A sinistra “reprimere” non è più un tabù

Sotto accusa è finito Liberazione, quotidiano di Rifondazione che in prima pagina ha titolato “Allarmi siam razzisti, caccia ai rumeni”. A tanti, della sinistra alternativa, è sembrato troppo, è apparso il solito modo per mettere la testa sotto la sabbia, e hanno cominciato a dirlo. Piero Folena, sempre più indipendente del Prc, non usa giri di parole: «Mi sento distante moralmente dalla prima pagina di Liberazione, dove fra l’altro la notizia della morte della povera donna vìolentata è stata nascosta nell’occhiello. Ma come si fa. E’ ora di smetterla con il sociologismo che alberga tuttora a sinistra, secondo il quale quando si parla di sicurezza si rimanda sempre ad altro, i poveri, gli emarginati, come se il tema invece non riguardasse proprio la parte debole della società, la vera vittima di abusi e soprusi e criminalità».

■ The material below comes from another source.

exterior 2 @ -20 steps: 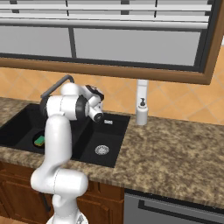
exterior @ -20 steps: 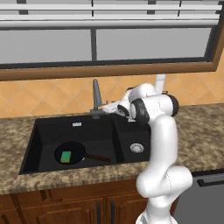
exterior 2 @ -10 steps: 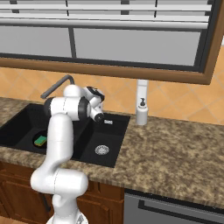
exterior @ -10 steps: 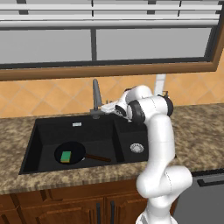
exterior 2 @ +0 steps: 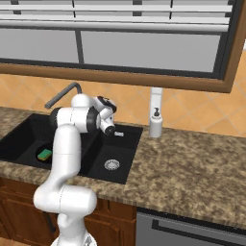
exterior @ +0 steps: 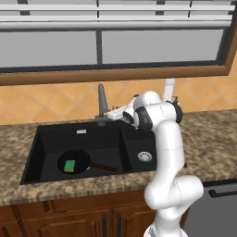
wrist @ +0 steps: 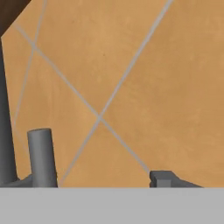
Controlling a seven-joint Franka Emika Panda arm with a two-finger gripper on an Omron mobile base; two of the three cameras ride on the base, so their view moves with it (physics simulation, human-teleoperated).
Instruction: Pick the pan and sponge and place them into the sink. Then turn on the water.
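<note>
The pan (exterior: 74, 161) lies in the wide basin of the sink (exterior: 41, 139), the sponge (exterior: 70, 165) on it, so only the water remains. The gripper (exterior: 102, 118) sits at the tap (exterior: 101, 99) base, probably seeking its lever; I cannot tell its opening.

Glossy white arm (exterior: 169, 152) of rounded tube links, dark grey rings at the joints, bulbous white base (exterior 2: 65, 204) at lower frame, small dark tool (exterior: 107, 115) with pale tips
</note>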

Sì, a sinistra il tabù sicurezza comincia a essere infranto. La parola “repressione”, il verbo “reprimere” non vengono più pronunciati sottovoce o di nascosto. E al Consiglio dei ministri straordinario dell’altro giorno, i ministri della sinistra dissidenti sono rientrati, l’astensione sul ddl sicurezza è diventata disco verde sul decreto. Ma non tutti si sono mossi allo stesso modo. Sul tema, la sinistra alternativa si è divisa. Mentre Paolo Ferrero, ministro di Rifondazione, si è astenuto su quattro dispositivi su cinque del pacchetto sicurezza, Fabio Mussi e Pecoraro Scanio solo su uno, e hanno detto sì alle norme sulla custodia cautelare che equipara alcuni reati a quelli di mafia e terrorismo, un tabù per una certa sinistra fino a qualche tempo fa. Sicché Famìano Crucìanelli, sottosegretario agli Esteri, commentava
allargando le braccia: «Non è un bel vedere che la sinistra che vuole unificarsi si divida sulla sicurezza, stenta ancora a farsi strada l’idea che questo è un tema proprio della sinistra, che per storia e tradizione è sempre stata vicina al comune sentire delle persone, del popolo».

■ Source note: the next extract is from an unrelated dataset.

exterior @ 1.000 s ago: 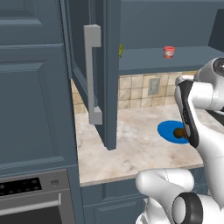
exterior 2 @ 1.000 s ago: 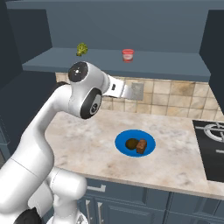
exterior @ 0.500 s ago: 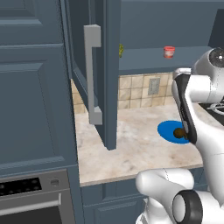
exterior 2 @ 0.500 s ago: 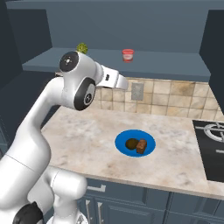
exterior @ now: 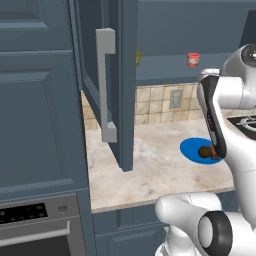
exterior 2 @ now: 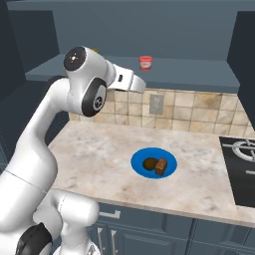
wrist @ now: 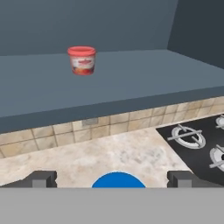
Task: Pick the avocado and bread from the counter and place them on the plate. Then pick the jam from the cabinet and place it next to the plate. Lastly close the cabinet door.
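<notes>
Already on the plate [exterior 2: 169,171] — avocado [exterior 2: 149,163] to the left, bread [exterior 2: 161,166] touching it on the right — toward the front edge of the surface [exterior 2: 99,149], short of the cooktop [exterior 2: 241,164] at its right end. Jam [wrist: 82,60] upright on the cabinet [exterior 2: 199,79] shelf, set back from the shelf's front edge, nothing touching it. End effector [wrist: 111,179] spread wide, holding nothing, raised above the surface and aimed at the shelf, dark fingertips [wrist: 41,178] well apart at the bottom of the hand view. Cabinet door [exterior: 112,85] swung open over the surface's left part — grey bar handle [exterior: 106,85] facing out.
</notes>
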Controlling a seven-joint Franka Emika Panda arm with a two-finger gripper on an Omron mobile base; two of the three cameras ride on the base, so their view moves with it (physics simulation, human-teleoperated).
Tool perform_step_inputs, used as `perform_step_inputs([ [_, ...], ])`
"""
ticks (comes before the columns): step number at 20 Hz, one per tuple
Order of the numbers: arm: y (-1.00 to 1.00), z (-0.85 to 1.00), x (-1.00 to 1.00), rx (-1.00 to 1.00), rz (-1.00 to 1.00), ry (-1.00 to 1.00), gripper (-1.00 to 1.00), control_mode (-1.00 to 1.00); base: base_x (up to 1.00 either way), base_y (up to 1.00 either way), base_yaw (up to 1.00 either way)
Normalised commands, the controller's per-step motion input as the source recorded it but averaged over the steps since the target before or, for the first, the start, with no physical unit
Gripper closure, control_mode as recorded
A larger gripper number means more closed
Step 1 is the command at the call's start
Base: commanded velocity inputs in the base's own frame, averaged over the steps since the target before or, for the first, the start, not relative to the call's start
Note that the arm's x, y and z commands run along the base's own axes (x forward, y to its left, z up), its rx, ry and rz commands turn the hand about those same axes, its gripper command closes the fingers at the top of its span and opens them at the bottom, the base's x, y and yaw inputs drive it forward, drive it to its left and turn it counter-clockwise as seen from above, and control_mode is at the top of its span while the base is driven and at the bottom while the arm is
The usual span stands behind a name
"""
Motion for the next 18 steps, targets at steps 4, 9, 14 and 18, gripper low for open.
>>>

La sinistra viene anche da una lunga tradizione terzomondista che spesso ha visto nella povertà una sorta di passaporto, di alibi per giustificare violenze e delitti, come se al povero fosse concesso un particolare lasciapassare per delinquere. «C’è una sinistra elitaria che non vive i problemi della gente comune», bacchetta Peppìno Caldarola assai vicino a Veltroni, «una sinistra che sì permette il lusso di parlare di integrazione vivendo mille miglia lontano dai luoghi del degrado. E’ la sinistra de “la teoria è nostra, il problema è vostro”, ma per fortuna tra tanti amministratori comincia ad affermarsi un discorso comune, concreto. Il ricco non ha il problema della sicurezza, ci pensano i suoi body guard, il problema ce l’hanno i poveri». In prima fila a infrangere tabù c’è Nicki Vendola, governatore della Puglia, che al Manifesto ha detto cose considerate tabù in una certa sinistra: «Guardo con interesse alla banca dati del Dna, il problema della identificazione c’è, esiste. Non basta denunciare la deriva securitaria, bisogna affrontare nel merito i problemi».